HOW TO COMPLETE THIS TASK —
Count how many lines of the data include "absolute". The answer is that number and nothing else.

==============================

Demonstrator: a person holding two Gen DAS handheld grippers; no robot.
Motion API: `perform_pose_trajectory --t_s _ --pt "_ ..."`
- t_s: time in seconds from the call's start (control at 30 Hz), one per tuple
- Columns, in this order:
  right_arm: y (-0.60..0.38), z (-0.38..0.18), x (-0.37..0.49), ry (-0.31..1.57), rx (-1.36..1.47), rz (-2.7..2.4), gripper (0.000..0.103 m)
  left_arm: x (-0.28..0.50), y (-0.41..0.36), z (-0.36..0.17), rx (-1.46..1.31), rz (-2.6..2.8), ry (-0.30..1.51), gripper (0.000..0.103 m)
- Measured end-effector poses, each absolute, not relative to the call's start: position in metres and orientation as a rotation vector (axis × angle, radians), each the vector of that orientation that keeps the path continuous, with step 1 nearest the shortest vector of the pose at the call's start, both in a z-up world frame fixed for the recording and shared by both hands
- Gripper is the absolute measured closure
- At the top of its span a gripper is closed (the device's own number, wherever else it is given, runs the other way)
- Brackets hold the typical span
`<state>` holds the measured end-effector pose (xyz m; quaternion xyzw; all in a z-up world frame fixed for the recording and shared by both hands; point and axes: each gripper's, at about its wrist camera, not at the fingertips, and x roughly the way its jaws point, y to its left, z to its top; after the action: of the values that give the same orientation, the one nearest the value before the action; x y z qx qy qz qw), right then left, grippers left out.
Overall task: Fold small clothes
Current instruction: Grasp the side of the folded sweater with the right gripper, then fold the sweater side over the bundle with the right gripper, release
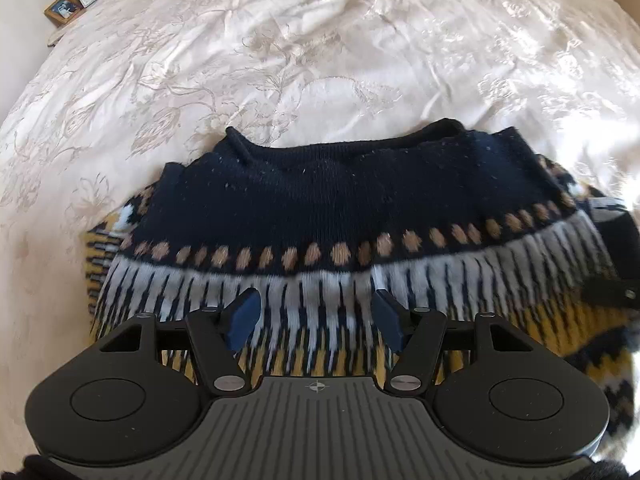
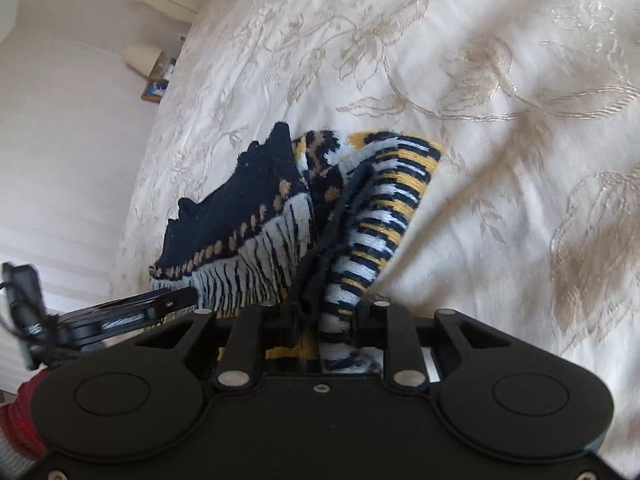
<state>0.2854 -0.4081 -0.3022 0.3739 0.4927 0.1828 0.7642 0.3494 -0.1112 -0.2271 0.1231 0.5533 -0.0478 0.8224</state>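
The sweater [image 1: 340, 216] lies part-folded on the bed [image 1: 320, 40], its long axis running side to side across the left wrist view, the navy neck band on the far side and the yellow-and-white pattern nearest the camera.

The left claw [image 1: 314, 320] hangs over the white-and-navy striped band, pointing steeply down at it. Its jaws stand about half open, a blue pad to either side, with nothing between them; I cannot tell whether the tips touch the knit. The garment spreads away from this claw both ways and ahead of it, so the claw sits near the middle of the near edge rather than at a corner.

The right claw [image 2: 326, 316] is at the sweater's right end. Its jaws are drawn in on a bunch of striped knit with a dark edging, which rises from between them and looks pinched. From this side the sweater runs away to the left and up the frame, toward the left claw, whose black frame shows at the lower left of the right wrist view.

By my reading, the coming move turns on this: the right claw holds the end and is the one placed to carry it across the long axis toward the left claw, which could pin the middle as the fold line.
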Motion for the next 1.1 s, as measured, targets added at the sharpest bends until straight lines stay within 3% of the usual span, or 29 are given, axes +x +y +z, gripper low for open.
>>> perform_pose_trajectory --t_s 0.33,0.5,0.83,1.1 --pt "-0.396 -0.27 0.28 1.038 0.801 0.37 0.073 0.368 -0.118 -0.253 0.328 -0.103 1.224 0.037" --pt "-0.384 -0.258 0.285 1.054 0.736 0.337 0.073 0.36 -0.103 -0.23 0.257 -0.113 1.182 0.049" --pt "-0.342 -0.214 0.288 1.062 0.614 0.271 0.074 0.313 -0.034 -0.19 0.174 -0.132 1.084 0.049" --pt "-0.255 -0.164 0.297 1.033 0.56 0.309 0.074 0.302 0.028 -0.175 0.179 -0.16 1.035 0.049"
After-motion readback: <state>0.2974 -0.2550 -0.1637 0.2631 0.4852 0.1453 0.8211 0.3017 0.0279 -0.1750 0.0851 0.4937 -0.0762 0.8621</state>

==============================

RESPONSE TO THIS TASK —
2